— About this exercise —
For the entries below, the result should be an exact transcription of the lines from the one with "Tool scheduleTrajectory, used" up to and including the one with "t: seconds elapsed", and only those.

— Records supplied —

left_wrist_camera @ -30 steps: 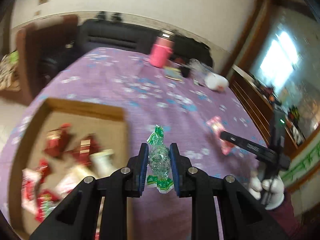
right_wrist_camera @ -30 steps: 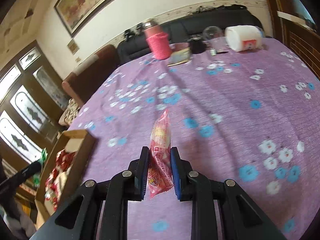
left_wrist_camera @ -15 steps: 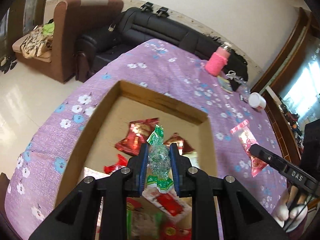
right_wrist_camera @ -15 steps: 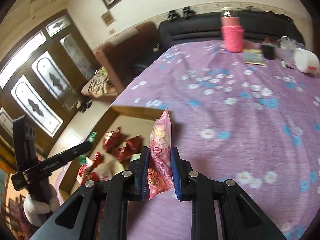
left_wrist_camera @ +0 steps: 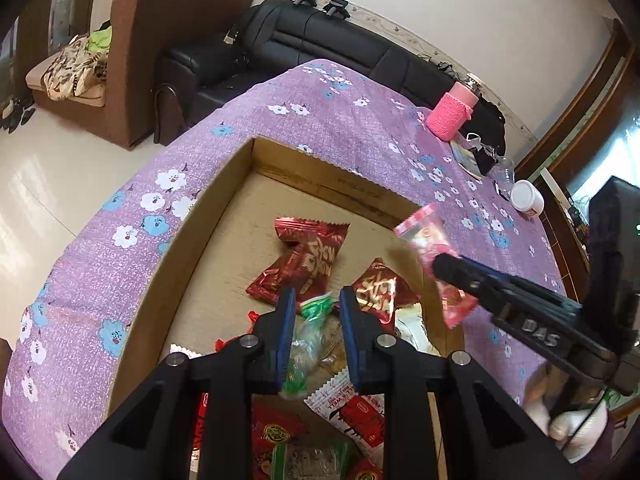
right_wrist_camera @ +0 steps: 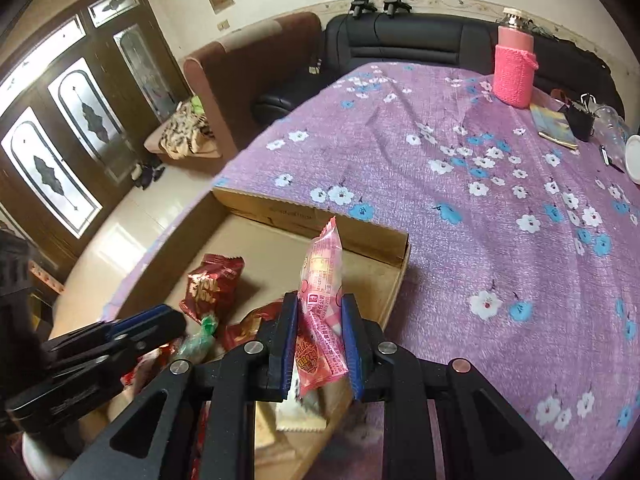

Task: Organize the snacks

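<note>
An open cardboard box [left_wrist_camera: 224,196] holds several red and white snack packets [left_wrist_camera: 308,260]; it also shows in the right wrist view [right_wrist_camera: 360,240]. My left gripper [left_wrist_camera: 316,312] is over the box, its jaws parted, with a green-ended clear candy [left_wrist_camera: 308,336] loose between them. My right gripper [right_wrist_camera: 318,320] is over the box's right side, jaws slightly apart around a pink snack packet [right_wrist_camera: 322,288]. The pink packet also shows in the left wrist view [left_wrist_camera: 428,244].
The box sits on a purple flowered tablecloth [right_wrist_camera: 480,200]. A pink bottle [right_wrist_camera: 514,72], a booklet, keys and a white tub [left_wrist_camera: 528,200] stand at the far end. Sofas stand beyond the table.
Both grippers moved further over the box and lower. The left jaws have widened around the green candy, and the right jaws have loosened on the pink packet.
</note>
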The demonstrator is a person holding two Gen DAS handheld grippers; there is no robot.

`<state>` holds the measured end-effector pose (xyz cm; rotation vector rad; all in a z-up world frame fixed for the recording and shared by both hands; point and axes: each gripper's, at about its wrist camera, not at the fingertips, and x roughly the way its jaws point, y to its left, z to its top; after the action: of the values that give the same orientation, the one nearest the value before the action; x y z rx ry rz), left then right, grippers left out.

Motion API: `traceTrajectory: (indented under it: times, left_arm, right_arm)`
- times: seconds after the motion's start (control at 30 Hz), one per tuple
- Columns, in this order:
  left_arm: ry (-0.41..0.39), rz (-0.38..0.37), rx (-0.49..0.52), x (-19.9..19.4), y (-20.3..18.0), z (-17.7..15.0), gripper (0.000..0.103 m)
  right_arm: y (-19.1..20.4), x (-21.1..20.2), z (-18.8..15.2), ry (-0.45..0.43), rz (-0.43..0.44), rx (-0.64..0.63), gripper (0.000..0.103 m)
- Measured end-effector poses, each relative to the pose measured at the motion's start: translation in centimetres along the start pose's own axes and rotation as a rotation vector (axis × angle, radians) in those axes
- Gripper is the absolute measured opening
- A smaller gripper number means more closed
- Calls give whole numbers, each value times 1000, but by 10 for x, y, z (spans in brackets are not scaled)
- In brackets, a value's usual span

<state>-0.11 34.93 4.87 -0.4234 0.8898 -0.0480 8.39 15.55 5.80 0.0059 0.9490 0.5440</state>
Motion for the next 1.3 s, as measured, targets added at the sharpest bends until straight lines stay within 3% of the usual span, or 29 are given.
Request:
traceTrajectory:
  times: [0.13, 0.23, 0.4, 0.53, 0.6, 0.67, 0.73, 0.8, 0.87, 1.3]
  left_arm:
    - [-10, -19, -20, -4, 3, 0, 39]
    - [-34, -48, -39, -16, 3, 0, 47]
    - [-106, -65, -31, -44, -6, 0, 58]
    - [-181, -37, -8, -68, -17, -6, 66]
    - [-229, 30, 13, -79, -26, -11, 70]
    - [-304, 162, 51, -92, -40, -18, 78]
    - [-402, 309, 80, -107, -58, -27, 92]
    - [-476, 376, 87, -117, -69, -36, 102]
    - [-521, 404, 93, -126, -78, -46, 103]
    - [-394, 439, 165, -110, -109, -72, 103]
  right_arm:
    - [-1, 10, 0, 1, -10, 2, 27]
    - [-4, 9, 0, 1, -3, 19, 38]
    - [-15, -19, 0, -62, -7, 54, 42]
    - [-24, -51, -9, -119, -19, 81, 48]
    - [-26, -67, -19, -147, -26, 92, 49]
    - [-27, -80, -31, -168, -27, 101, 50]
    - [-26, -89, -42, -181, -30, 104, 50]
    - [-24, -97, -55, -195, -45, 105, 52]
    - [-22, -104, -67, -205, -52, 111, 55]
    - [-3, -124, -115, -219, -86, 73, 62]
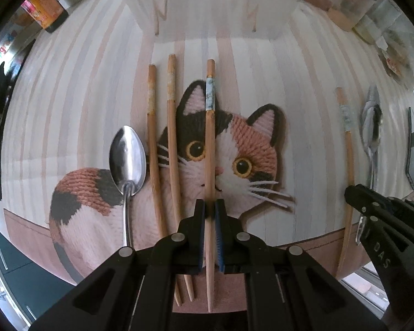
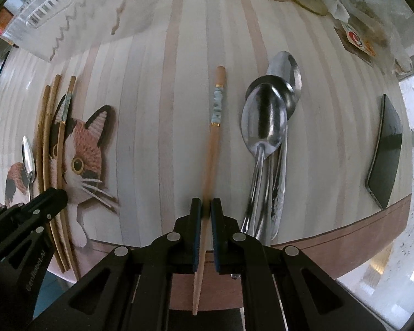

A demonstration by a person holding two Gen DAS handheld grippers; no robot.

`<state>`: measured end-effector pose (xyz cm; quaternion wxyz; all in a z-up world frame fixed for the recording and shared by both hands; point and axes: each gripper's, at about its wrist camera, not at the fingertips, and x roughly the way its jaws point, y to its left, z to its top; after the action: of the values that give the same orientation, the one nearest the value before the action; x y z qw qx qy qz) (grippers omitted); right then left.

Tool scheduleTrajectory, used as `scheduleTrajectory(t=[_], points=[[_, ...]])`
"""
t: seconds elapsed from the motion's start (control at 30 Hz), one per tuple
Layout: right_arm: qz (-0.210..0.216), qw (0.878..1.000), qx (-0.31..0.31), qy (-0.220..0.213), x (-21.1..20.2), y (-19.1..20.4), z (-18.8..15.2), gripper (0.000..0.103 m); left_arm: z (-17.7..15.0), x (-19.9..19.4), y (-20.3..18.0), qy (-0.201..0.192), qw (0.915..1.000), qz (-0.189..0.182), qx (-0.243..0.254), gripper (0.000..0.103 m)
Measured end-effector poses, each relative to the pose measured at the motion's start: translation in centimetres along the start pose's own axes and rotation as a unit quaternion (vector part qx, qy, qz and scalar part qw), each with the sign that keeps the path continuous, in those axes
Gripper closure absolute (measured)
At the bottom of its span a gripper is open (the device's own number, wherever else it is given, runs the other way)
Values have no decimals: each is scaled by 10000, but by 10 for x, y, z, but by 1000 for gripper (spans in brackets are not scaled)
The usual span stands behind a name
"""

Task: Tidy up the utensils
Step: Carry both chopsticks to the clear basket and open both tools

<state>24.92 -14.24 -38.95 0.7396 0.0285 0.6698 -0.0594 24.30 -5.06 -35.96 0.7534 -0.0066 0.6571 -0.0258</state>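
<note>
Left gripper [image 1: 210, 209]: blue-padded fingers closed on a banded chopstick [image 1: 210, 143], which ran forward between them across the cat-print mat [image 1: 251, 143]. Its tapered end passed back under the gripper toward the camera; the thick end pointed away toward the white rack [image 1: 207, 5].

Two plain chopsticks [image 1: 162, 151] lay side by side just left of the held one, roughly parallel to it. A single spoon [image 1: 127, 160] lay just left of those, bowl up and away from the camera, touching the nearest stick or nearly so; contact could not be told.

Right gripper [image 2: 204, 208]: fingers clamped on a second banded chopstick [image 2: 213, 138], blue-white wrap near its far end, shaft slightly blurred at the pads. It lay along the striped tablecloth [image 2: 151, 110].

Just right of it, a pile of spoons [image 2: 267, 138], bowls overlapping, handles bunched toward the camera. Count uncertain, at least three. A dark flat slab [image 2: 386, 151] lay well apart at the far right.

Jars and a bottle [image 1: 48, 11] stood along the table's far edge.
</note>
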Motion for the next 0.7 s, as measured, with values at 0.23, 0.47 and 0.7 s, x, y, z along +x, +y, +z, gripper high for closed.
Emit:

— Output of the task —
Tool scheduleTrajectory, used as `scheduleTrajectory(t=[_], points=[[_, ...]])`
"""
t: seconds elapsed from the motion's start (control at 30 Hz), one per tuple

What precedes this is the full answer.